Blogging from stdin

Lately I’ve been figuring out ways to wean myself from TextMate. While it’s possible that the open-sourcing of TM2 will turn out to be a great success, I wouldn’t lay money on it. And even if it does, it’s unlikely to happen quickly (remember when Netscape open-sourced Navigator?) and there’s no guarantee I’ll like the result.

So I need some tools to help me work in other editors. One of my favorite TextMate tools is Brad Choate’s Blogging Bundle, and I wanted something similar that I could call from any editor or from the command line. There’s probably a way to dig into the bundle and extract a few standalone scripts, but that seemed as time-consuming as just writing the few commands I need from scratch—especially since the Blogging Bundle is written in Ruby, a language I’m not comfortable with.

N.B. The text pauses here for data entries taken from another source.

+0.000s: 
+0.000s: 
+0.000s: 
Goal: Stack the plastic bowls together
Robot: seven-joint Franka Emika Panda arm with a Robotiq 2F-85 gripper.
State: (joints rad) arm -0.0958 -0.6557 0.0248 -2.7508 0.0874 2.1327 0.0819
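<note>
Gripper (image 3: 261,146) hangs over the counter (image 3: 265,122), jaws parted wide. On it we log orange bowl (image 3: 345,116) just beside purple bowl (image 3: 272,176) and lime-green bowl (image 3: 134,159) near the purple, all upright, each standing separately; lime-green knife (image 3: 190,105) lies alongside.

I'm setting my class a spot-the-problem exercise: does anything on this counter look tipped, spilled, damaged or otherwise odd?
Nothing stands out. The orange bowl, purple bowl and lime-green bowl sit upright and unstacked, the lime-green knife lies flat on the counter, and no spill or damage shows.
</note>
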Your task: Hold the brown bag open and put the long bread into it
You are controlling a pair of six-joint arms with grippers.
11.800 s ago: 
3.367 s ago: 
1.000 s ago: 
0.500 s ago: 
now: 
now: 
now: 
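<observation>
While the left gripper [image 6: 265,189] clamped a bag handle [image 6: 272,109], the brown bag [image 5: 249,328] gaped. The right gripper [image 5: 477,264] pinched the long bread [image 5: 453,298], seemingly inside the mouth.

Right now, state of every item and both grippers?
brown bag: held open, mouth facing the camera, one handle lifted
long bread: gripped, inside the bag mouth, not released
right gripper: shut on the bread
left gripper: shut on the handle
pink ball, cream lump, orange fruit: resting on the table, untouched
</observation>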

The two essential parts of a blogging system are:

I decided to write a Python script to handle the publishing. There are a few Python WordPress libraries floating around, but none of them seem to be the library, so I decided to write my script without such a library, using xmlrpclib instead. Apart from some idiosyncrasies in both xmlrpclib and the WordPress MetaWeblog implementation, it went pretty smoothly.

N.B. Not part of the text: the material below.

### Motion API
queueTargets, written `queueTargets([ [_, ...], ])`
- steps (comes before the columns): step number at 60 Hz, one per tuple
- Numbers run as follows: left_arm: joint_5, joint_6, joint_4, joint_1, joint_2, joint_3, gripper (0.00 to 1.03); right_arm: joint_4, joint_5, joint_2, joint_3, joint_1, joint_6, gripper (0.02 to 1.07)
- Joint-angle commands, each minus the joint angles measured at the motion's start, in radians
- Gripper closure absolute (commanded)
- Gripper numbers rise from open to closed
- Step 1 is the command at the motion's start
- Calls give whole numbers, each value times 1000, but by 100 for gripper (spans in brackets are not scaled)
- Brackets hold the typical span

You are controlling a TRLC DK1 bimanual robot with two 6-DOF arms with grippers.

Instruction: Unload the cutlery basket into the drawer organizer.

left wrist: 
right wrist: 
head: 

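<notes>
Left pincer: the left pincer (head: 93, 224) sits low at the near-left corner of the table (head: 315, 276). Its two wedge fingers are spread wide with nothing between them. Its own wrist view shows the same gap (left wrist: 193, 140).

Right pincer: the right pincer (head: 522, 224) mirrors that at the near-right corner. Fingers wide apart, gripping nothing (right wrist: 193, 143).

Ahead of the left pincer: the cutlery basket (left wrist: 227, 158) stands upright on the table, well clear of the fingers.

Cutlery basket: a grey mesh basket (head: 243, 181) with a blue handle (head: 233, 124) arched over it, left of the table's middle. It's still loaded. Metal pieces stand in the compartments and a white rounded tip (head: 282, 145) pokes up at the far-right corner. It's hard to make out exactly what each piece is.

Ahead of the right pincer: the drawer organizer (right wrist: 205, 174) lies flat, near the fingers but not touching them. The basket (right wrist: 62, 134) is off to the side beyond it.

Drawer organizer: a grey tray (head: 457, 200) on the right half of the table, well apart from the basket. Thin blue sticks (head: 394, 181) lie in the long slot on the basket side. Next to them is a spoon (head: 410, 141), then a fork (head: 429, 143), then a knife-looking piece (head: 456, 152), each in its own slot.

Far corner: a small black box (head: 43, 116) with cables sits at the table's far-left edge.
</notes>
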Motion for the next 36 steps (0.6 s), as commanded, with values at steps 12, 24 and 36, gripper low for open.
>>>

My goal was to start with text that looks like this:

Title: Blogging from stdin
Keywords: programming, python, blogging, wordpress, xmlrpc

Lately I've been figuring out ways to wean myself from
TextMate. While it's possible that the open-sourcing of
TM2 will turn out to be a great success, I wouldn't lay
money on it. And even if it does, it's unlikely to
happen quickly (remember when Netscape open-sourced
Navigator?) and there's no guarantee…

I’d then run it through a script that

  1. Parses the header lines (which could also include a line for the date and time at which the post is to be published).
  2. Publishes the post.
  3. Returns text that looks like the above, but with more header lines. This text could, if necessary, be edited and the post republished.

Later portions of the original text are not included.